Task objective - The data should be duplicated exactly, with every word kept as it is.

Recorded information -

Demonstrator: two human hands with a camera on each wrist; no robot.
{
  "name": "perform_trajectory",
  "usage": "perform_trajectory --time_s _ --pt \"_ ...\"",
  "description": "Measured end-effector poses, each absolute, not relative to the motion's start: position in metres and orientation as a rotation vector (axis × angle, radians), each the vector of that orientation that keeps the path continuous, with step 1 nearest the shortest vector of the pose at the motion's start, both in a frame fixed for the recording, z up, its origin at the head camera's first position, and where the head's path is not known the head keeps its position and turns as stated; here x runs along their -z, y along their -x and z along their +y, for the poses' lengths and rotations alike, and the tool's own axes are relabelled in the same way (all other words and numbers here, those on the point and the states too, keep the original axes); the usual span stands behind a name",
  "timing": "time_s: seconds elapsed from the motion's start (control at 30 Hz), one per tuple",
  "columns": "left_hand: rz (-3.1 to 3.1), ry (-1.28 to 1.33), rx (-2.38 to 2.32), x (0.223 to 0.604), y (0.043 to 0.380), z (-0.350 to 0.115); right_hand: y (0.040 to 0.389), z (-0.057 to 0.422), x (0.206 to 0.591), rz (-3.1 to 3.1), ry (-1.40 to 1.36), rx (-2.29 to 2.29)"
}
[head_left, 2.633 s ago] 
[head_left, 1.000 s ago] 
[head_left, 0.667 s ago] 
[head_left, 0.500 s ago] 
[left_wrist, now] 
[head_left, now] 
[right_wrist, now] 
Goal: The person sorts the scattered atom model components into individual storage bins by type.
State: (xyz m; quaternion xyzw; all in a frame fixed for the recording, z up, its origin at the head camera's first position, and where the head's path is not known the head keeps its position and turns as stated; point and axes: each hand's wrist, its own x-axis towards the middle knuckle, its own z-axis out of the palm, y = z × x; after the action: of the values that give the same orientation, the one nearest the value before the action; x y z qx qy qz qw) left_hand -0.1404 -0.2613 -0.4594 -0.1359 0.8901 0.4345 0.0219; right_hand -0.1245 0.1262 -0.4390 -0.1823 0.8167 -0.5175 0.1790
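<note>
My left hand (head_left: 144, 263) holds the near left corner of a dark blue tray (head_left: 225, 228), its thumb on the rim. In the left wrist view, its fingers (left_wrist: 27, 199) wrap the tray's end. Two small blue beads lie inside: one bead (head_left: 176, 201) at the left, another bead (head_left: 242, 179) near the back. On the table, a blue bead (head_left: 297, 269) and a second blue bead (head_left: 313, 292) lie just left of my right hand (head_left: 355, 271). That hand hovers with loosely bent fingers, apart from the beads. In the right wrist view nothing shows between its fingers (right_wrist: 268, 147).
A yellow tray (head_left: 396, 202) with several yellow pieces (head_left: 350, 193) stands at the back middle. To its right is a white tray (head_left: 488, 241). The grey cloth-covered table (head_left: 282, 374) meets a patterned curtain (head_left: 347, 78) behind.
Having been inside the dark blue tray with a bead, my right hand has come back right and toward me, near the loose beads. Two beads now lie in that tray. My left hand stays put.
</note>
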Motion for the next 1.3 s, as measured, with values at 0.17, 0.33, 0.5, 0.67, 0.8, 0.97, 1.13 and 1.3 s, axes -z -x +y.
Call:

Output for this exercise -
Demonstrator: two human hands with a camera on each wrist; no robot.
{
  "name": "perform_trajectory",
  "usage": "perform_trajectory --time_s _ --pt \"_ ...\"",
  "description": "Measured end-effector poses, each absolute, not relative to the motion's start: position in metres and orientation as a rotation vector (axis × angle, radians), each the vector of that orientation that keeps the path continuous, with step 1 nearest the shortest vector of the pose at the motion's start, both in a frame fixed for the recording, z up, its origin at the head camera's first position, and where the head's path is not known the head keeps its position and turns as stated; here x runs along their -z, y along their -x and z along their +y, for the poses' lengths and rotations alike, and the tool's own axes are relabelled in the same way (all other words and numbers here, those on the point and the states too, keep the original axes); the usual span stands behind a name",
  "timing": "time_s: seconds elapsed from the motion's start (control at 30 Hz), one per tuple",
  "columns": "left_hand: rz (-3.1 to 3.1), ry (-1.28 to 1.33), rx (-2.38 to 2.32), x (0.223 to 0.604), y (0.043 to 0.380), z (-0.350 to 0.115); right_hand: y (0.040 to 0.389), z (-0.057 to 0.422), x (0.206 to 0.591), rz (-3.1 to 3.1), ry (-1.40 to 1.36), rx (-2.29 to 2.29)"
}
[head_left, 2.633 s ago] 
[head_left, 1.000 s ago] 
[head_left, 0.667 s ago] 
[head_left, 0.500 s ago] 
[left_wrist, now] 
[head_left, now] 
[right_wrist, now] 
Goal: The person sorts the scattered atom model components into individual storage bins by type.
State: (xyz m; quaternion xyzw; all in a frame fixed for the recording, z up, its origin at the head camera's first position, and where the head's path is not known the head keeps its position and turns as stated; point and axes: each hand's wrist, its own x-axis towards the middle knuckle, its own z-axis out of the palm, y = z × x; after the action: of the values that give the same orientation, the one nearest the value before the action; x y z qx qy qz qw) left_hand -0.1404 -0.2613 -0.4594 -0.1359 0.8901 0.4345 0.0219; right_hand -0.1245 0.1262 -0.4390 -0.1823 0.8167 -0.5175 0.1790
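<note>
My left hand (head_left: 144, 263) holds the near left corner of a dark blue tray (head_left: 225, 228), its thumb on the rim. In the left wrist view, its fingers (left_wrist: 27, 199) wrap the tray's end. Two small blue beads lie inside: one bead (head_left: 176, 201) at the left, another bead (head_left: 242, 179) near the back. On the table, a blue bead (head_left: 297, 269) and a second blue bead (head_left: 313, 292) lie just left of my right hand (head_left: 355, 271). That hand hovers with loosely bent fingers, apart from the beads. In the right wrist view nothing shows between its fingers (right_wrist: 268, 147).
A yellow tray (head_left: 396, 202) with several yellow pieces (head_left: 350, 193) stands at the back middle. To its right is a white tray (head_left: 488, 241). The grey cloth-covered table (head_left: 282, 374) meets a patterned curtain (head_left: 347, 78) behind.
Having been inside the dark blue tray with a bead, my right hand has come back right and toward me, near the loose beads. Two beads now lie in that tray. My left hand stays put.
</note>
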Motion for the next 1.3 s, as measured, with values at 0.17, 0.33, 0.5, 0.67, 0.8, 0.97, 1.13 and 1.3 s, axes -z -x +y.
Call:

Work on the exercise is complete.